All of this backyard fun quickly turned into a frustrating battle against the pond owner’s chief enemy – algae! The title of this post does not come from the ability to see yourself in the water! It seemed that overnight the water went from a I-can-see-the-bottom clarity to the consistency of pea soup that hid even the large goldfish. How did this happen? Children shot grass from the lawnmower into it (Grrr!); oak trees timed the filling of the pond with their annual dropping of seedlings, sending hundreds of algae-producing paratroopers into it; heavy rains diluted the chemicals I had placed in it; and then I discovered a defunct UV light on the pump, which was supposed to kill the algae that was now thickening by the day. As the pump was struggling to run, and two of the small fish died, a counterattack had to occur.

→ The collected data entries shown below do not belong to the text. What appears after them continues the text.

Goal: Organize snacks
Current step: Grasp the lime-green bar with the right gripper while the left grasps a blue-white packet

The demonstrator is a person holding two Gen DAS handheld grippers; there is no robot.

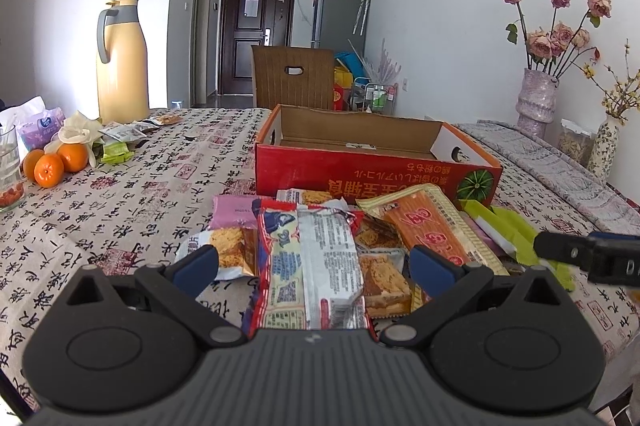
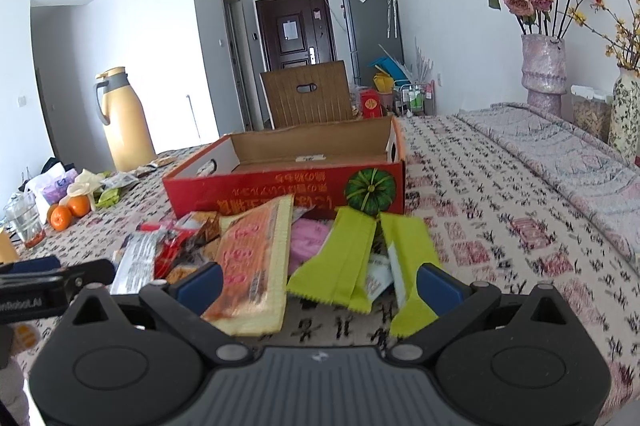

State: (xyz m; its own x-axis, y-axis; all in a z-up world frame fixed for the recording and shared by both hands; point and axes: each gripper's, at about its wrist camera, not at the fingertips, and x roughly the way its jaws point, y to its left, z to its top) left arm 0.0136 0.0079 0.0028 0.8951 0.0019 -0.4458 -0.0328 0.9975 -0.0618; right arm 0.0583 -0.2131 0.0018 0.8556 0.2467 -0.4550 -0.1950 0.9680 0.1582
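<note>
Hovering wide open and empty over the snack pile (image 1: 320, 246) before the red box (image 1: 372, 162): left claw (image 1: 314, 264), right claw (image 2: 320, 280).

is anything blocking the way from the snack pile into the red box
Only the red box's own front wall, which rises right behind the snack pile; packets must be lifted over it. The box is open on top and looks nearly empty. Both claws, left and right, are open at the pile.
</note>
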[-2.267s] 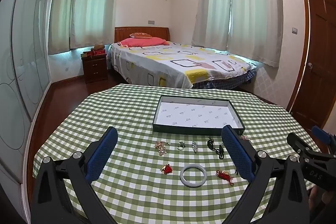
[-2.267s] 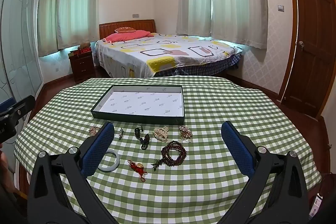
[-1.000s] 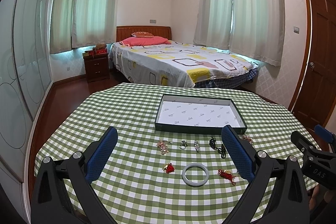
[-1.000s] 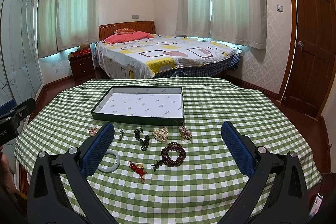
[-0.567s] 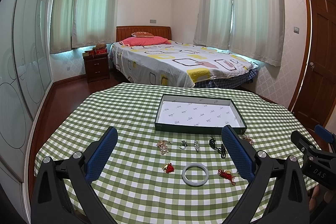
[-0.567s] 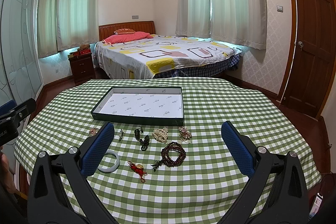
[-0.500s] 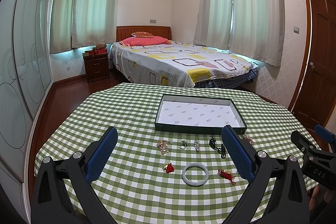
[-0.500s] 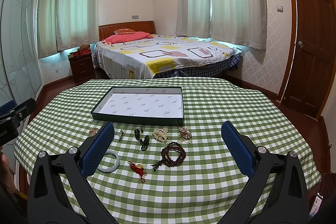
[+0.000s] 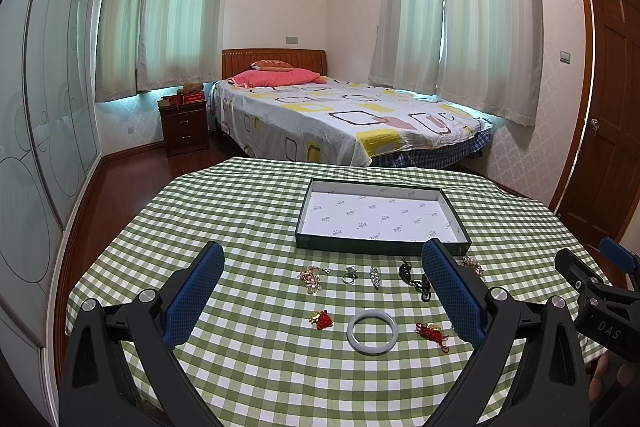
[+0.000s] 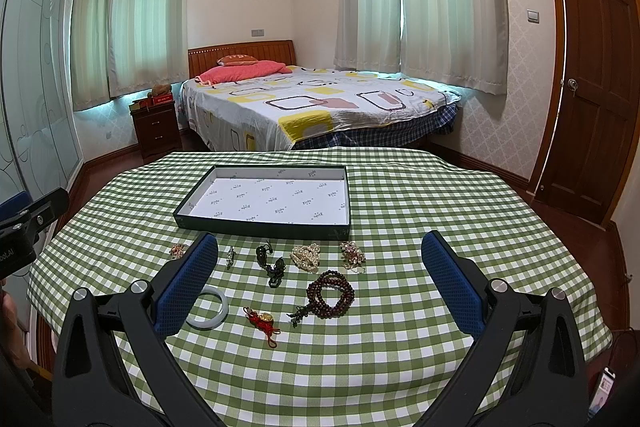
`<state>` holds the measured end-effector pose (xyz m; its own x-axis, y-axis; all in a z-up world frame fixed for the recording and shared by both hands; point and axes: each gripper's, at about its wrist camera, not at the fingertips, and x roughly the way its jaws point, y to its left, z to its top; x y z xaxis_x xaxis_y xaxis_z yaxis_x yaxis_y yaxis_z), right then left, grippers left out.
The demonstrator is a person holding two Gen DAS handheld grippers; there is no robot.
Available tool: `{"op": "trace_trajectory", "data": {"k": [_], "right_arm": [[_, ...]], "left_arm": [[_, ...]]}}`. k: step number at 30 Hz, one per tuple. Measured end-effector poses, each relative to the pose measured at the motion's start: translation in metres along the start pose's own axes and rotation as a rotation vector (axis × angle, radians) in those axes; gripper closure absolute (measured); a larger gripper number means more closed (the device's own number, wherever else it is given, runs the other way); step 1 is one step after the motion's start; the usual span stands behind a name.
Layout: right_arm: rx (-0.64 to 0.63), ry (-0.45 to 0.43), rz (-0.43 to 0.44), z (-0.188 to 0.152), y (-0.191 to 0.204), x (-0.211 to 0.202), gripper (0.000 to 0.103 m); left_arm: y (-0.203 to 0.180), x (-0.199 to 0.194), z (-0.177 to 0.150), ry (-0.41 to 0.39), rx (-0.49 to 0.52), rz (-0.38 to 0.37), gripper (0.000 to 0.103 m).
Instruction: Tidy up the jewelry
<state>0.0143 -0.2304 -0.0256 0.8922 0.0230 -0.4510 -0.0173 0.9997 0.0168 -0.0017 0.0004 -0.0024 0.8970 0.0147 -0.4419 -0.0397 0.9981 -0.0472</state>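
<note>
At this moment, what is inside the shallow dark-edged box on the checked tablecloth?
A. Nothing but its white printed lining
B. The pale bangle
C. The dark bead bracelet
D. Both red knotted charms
A. The box shows only its white lining, while the pale bangle, the dark bead bracelet and the red charms all lie on the tablecloth in front of it.

From my left camera, a blue finger (image 9: 450,291) covers the pearls; from my right, another (image 10: 186,283) hides part of the bangle (image 10: 212,309).
</note>
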Motion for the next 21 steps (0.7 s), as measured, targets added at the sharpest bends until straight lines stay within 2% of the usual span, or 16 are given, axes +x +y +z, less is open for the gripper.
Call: {"op": "trace_trajectory", "data": {"k": [21], "right_arm": [[0.000, -0.001, 0.000, 0.0004, 0.0000, -0.0013, 0.004]], "left_arm": [[0.0009, -0.0008, -0.0032, 0.002, -0.002, 0.001, 0.007]]}}
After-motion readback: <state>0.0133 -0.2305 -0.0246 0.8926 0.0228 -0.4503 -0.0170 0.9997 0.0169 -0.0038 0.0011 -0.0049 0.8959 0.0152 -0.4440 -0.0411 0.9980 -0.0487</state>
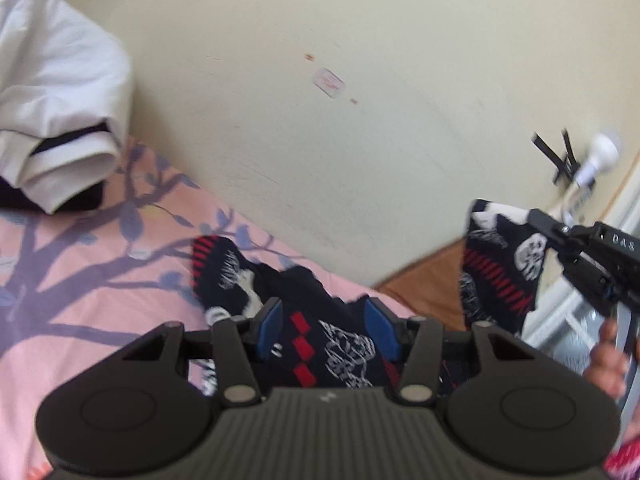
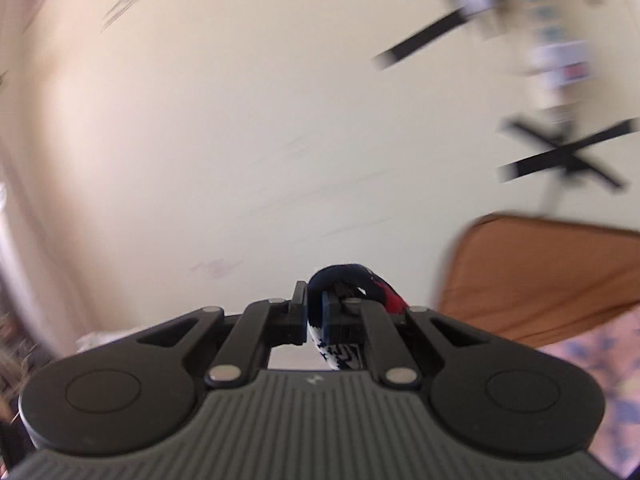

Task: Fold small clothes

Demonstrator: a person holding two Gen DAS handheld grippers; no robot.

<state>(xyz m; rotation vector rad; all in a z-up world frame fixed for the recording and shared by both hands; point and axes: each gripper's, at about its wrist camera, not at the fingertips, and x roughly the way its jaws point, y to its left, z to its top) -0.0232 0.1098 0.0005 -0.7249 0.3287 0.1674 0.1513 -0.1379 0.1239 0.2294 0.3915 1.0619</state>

So pond blogs were read and steps were quickly taken so I would not end up with a pond bog again. We located an old skimmer, undoubtedly used long ago for the same reason, and scooped out debris daily. The pretty, little, floating fountain pump was replaced with a more practical, heavy-duty one with no fountain but much more movement of the water. Little barley bales now float on the top as they catch particles and cleanse the water. At a friend’s suggestion, two Plecostomus were added to eat up the algae. Shading was encouraged with an aquatic plant fetched out of a natural pond from beaver dams we discovered about a mile away. The result a few weeks later? Just today we can now see the bottom – and the fish – again.
If someone stopped by and took a look at it with me, not knowing the above details, he might think the pond in its current form has always been there (or at least it has been for a very long time). If he were not wise to these things, as I was not just a few months ago, he might even think a little pond of this size could not be too much trouble. Indeed, he could easily conclude it would not appear to need much hands-on maintenance at all.
Just as, in a similar way, people do every day when they look at the heavens and the earth that the Lord has made and fail to see His creative and sustaining power.
And therein lies the parable of the reflecting pond.